WHAT IS EXPECTED — Repeat exactly the lines of the entries below from the one with "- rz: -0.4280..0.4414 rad" through the one with "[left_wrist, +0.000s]", both ends included, and nothing else.

RECORDS SHOWN —
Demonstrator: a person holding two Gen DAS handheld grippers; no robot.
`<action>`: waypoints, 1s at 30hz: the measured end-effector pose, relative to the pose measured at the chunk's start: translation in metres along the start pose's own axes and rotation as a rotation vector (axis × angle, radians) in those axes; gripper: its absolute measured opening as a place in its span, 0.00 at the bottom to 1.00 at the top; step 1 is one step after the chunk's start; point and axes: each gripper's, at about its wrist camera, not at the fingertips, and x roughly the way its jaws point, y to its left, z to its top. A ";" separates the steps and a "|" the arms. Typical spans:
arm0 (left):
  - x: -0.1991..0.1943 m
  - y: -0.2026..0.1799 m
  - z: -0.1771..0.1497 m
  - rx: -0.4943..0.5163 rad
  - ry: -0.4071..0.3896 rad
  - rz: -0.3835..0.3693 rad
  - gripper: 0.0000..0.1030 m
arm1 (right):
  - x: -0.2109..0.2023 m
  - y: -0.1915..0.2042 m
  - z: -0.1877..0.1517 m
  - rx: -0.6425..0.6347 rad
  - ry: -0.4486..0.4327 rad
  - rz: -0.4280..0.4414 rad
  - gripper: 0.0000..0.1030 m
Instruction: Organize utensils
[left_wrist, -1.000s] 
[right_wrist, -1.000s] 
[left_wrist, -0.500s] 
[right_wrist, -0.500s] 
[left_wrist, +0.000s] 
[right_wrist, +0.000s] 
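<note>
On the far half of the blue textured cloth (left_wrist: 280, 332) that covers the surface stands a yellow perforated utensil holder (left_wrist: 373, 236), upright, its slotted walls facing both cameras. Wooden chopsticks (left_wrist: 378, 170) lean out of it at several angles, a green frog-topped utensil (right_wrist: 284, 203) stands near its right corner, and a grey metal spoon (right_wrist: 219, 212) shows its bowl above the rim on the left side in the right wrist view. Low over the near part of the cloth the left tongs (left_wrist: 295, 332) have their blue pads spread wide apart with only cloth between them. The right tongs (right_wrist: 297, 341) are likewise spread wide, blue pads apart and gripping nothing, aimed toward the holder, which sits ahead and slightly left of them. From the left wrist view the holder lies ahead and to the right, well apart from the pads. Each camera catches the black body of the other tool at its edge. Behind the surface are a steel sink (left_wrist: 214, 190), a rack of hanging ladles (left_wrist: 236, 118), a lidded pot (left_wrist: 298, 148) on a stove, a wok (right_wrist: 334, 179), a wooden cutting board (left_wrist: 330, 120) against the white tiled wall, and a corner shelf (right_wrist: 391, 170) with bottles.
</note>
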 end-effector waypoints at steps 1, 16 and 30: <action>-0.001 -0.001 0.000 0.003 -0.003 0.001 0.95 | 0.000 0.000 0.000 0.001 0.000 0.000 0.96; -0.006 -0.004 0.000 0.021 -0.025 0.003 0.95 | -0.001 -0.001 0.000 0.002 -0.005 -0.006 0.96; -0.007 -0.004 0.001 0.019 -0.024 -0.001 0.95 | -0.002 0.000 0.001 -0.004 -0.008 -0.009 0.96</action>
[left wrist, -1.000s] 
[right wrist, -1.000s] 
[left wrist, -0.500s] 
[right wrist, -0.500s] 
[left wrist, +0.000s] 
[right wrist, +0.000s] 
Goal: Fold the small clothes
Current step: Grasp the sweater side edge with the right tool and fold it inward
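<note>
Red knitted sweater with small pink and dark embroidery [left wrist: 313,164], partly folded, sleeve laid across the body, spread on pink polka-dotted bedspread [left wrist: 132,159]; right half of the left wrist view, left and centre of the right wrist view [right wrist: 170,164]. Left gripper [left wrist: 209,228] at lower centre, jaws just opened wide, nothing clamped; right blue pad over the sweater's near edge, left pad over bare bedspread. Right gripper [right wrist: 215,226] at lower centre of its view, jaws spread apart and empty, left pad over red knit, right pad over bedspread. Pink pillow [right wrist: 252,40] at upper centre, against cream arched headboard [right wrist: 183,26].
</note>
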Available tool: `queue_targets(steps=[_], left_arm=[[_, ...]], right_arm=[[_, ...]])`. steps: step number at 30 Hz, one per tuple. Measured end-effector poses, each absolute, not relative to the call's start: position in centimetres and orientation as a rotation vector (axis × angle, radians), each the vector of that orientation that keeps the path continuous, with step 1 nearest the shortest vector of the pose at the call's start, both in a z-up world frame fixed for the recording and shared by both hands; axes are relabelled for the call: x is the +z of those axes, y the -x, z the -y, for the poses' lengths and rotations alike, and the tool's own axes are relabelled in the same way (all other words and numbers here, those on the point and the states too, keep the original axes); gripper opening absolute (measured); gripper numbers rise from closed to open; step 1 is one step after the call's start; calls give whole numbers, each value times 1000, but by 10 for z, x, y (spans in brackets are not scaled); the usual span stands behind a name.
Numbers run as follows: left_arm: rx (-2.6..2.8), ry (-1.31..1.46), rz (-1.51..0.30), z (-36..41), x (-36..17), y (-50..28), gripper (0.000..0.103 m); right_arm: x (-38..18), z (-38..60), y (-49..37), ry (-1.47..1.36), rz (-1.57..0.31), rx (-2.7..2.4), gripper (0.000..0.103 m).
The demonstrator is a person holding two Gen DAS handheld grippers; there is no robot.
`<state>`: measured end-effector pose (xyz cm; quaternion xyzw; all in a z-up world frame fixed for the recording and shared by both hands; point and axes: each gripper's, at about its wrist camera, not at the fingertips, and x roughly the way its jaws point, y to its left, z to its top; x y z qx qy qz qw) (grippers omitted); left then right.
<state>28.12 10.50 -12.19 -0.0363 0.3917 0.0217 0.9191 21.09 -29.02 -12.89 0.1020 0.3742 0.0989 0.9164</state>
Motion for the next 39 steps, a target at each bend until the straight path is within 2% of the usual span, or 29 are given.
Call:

EXERCISE OUTPUT —
  - rz: -0.4280..0.4414 rad
  - gripper: 0.0000..0.1030 m
Instruction: Organize utensils
[left_wrist, -1.000s] 
[right_wrist, -1.000s] 
[left_wrist, -0.500s] 
[right_wrist, -0.500s] 
[left_wrist, +0.000s] 

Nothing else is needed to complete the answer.